## What needs to be done
Nothing but the pictures is dropped; write out all the remaining data below exactly.

## Data segment
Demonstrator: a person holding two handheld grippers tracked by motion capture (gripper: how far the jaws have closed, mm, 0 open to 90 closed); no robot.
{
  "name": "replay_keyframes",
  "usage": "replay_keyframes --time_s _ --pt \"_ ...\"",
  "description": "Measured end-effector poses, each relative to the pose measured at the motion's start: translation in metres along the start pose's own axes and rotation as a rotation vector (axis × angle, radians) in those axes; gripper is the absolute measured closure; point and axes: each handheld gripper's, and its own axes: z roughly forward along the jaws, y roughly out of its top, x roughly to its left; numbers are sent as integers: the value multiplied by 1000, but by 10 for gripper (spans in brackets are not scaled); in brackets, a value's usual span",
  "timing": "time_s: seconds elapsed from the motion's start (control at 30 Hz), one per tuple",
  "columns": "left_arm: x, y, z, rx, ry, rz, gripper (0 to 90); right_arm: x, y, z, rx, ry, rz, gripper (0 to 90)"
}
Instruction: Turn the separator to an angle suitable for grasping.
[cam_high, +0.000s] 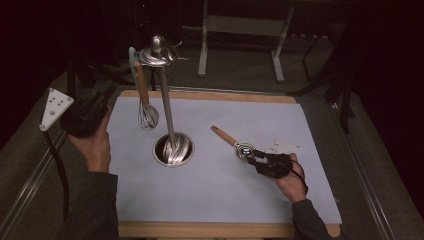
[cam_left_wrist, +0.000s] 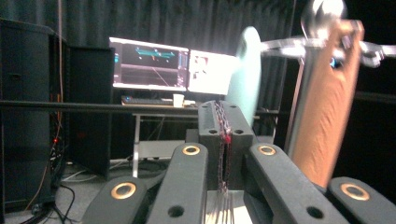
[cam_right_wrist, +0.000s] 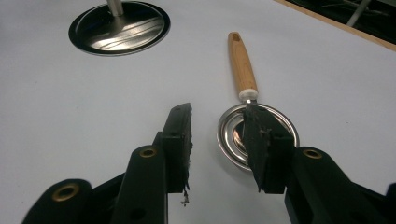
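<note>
A metal utensil stand (cam_high: 165, 100) rises from its round base (cam_high: 172, 149) at the mat's centre. From its top hooks hang a wooden-handled whisk (cam_high: 145, 100) and a mint-green utensil (cam_high: 132, 59). My left gripper (cam_high: 102, 100) hovers left of the stand, level with the whisk, shut with nothing between its pads (cam_left_wrist: 223, 116). Close ahead of it are the wooden handle (cam_left_wrist: 327, 107) and the mint-green utensil (cam_left_wrist: 245, 74). A wooden-handled utensil with a round metal head (cam_high: 245, 150) lies flat right of the base. My right gripper (cam_high: 252, 154) is open (cam_right_wrist: 218, 112), one finger over that metal head (cam_right_wrist: 233, 140).
A pale mat (cam_high: 225, 190) covers a wooden board (cam_high: 210, 229) on the table. The stand's base (cam_right_wrist: 119, 28) is beyond the lying utensil's handle (cam_right_wrist: 243, 65). Monitors (cam_left_wrist: 149, 65) and a dark cabinet (cam_left_wrist: 28, 116) stand beyond the table, with a metal frame (cam_high: 240, 30) at the back.
</note>
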Motion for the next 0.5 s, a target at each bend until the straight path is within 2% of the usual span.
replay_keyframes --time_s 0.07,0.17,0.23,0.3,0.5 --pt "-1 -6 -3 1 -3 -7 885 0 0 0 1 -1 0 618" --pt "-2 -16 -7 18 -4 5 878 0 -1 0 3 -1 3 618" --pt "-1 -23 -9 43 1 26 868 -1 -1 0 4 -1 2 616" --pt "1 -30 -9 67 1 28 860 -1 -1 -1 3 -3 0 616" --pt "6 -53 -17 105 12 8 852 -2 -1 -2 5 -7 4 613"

## Answer area
Demonstrator: a person holding two handheld grippers tracked by motion capture (gripper: how far the jaws have closed, mm, 0 open to 90 closed); no robot.
{
  "name": "replay_keyframes",
  "usage": "replay_keyframes --time_s _ --pt \"_ ...\"",
  "description": "Measured end-effector poses, each relative to the pose measured at the motion's start: translation in metres along the start pose's own axes and rotation as a rotation vector (axis × angle, radians) in those axes; gripper is the absolute measured closure; point and axes: each handheld gripper's, and its own axes: z roughly forward along the jaws, y roughly out of its top, x roughly to its left; numbers are sent as integers: the value multiplied by 1000, but by 10 for gripper (spans in brackets are not scaled); in brackets, a value's usual span",
  "timing": "time_s: seconds elapsed from the motion's start (control at 30 Hz), one per tuple",
  "columns": "left_arm: x, y, z, rx, ry, rz, gripper (0 to 90); right_arm: x, y, z, rx, ry, rz, gripper (0 to 90)"
}
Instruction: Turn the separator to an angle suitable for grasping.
[cam_high, +0.000s] 
[cam_left_wrist, +0.000s] 
[cam_right_wrist, +0.000s] 
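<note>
A metal utensil stand (cam_high: 165, 100) rises from its round base (cam_high: 172, 149) at the mat's centre. From its top hooks hang a wooden-handled whisk (cam_high: 145, 100) and a mint-green utensil (cam_high: 132, 59). My left gripper (cam_high: 102, 100) hovers left of the stand, level with the whisk, shut with nothing between its pads (cam_left_wrist: 223, 116). Close ahead of it are the wooden handle (cam_left_wrist: 327, 107) and the mint-green utensil (cam_left_wrist: 245, 74). A wooden-handled utensil with a round metal head (cam_high: 245, 150) lies flat right of the base. My right gripper (cam_high: 252, 154) is open (cam_right_wrist: 218, 112), one finger over that metal head (cam_right_wrist: 233, 140).
A pale mat (cam_high: 225, 190) covers a wooden board (cam_high: 210, 229) on the table. The stand's base (cam_right_wrist: 119, 28) is beyond the lying utensil's handle (cam_right_wrist: 243, 65). Monitors (cam_left_wrist: 149, 65) and a dark cabinet (cam_left_wrist: 28, 116) stand beyond the table, with a metal frame (cam_high: 240, 30) at the back.
</note>
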Motion for the next 0.5 s, a target at each bend until the straight path is within 2% of the usual span.
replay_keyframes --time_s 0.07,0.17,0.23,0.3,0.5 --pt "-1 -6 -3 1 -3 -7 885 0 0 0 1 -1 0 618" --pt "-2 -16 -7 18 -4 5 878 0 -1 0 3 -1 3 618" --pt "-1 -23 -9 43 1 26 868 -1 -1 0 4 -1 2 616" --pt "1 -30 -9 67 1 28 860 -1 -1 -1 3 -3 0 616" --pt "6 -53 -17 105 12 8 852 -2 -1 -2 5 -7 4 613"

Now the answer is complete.